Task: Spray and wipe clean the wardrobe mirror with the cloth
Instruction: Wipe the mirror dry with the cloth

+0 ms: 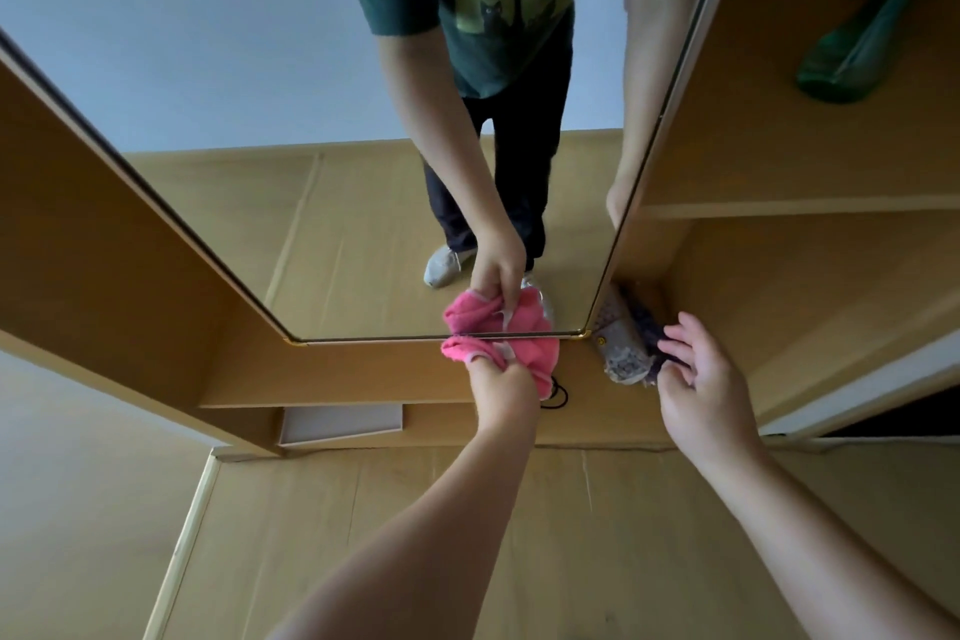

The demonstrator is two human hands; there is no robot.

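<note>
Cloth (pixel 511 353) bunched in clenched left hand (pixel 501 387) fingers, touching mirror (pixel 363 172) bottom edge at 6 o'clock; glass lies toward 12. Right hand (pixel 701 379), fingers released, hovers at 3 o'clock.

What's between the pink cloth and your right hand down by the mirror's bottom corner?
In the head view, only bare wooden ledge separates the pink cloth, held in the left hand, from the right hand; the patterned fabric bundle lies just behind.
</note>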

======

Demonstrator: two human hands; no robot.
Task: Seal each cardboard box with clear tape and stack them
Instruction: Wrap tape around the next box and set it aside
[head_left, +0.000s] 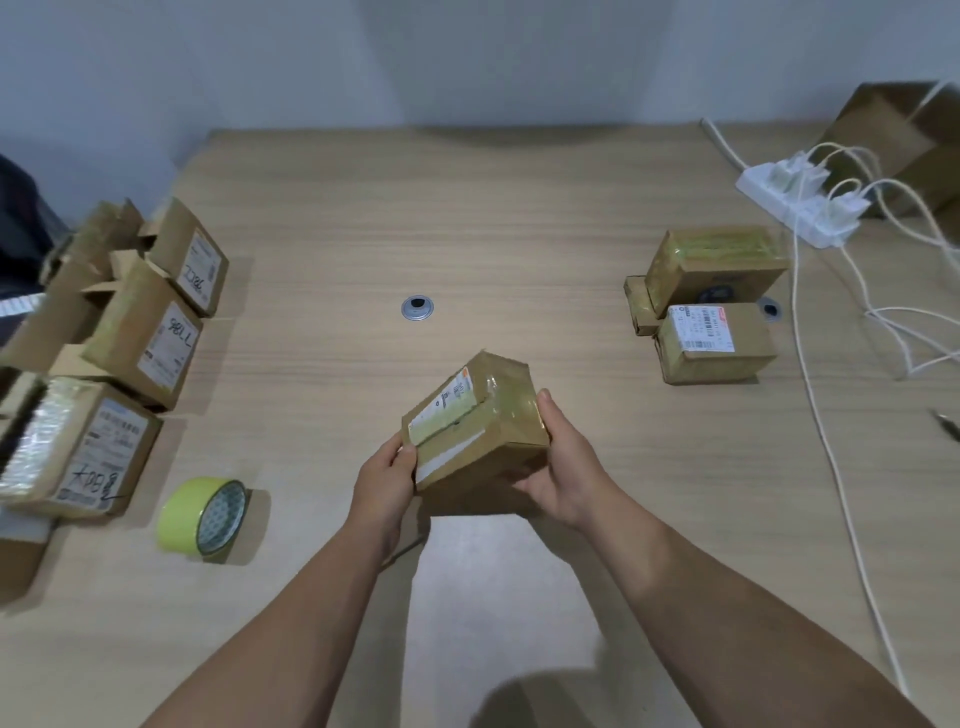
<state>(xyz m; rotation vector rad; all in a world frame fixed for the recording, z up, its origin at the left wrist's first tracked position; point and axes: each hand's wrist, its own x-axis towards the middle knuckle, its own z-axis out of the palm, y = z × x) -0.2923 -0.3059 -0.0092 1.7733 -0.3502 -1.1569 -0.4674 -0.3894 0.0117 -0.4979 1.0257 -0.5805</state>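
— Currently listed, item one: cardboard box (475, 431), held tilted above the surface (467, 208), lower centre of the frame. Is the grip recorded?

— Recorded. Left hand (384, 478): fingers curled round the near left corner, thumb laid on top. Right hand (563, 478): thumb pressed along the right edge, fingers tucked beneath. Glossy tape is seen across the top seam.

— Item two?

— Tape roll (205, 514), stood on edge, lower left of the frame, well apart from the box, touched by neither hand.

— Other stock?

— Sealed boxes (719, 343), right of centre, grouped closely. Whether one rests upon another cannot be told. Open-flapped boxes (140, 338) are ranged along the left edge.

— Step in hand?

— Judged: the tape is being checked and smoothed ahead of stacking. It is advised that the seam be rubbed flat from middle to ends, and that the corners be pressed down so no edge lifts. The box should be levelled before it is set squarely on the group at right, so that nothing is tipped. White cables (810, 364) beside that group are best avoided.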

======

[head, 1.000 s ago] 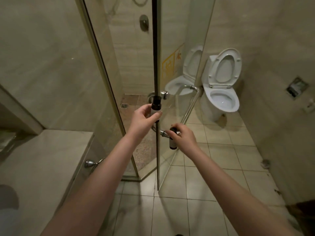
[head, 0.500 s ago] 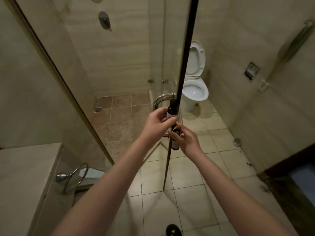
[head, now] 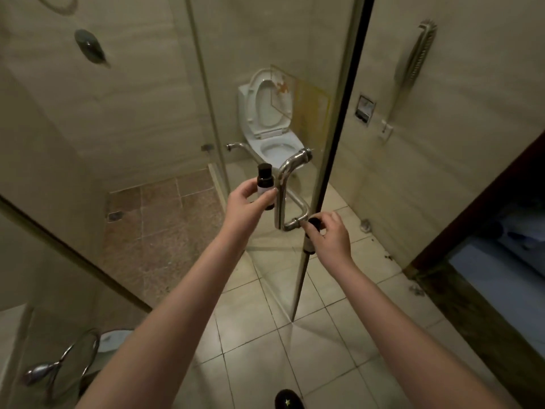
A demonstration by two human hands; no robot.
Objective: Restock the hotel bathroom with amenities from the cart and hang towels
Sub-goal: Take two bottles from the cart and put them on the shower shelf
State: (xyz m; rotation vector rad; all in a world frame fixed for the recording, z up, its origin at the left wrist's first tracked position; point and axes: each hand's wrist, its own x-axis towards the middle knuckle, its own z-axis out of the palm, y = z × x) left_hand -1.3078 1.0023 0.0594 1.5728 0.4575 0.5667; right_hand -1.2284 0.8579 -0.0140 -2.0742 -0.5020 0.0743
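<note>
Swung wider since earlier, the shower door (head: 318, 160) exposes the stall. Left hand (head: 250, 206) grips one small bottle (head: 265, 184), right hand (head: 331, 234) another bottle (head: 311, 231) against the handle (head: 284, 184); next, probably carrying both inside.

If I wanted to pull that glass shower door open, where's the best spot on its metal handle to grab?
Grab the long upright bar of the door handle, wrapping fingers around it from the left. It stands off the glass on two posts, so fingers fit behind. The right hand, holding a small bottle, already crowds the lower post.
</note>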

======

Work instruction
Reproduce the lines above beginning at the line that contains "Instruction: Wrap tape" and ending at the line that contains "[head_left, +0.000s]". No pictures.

Exercise response
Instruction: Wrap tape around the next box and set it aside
[head_left, +0.000s] 

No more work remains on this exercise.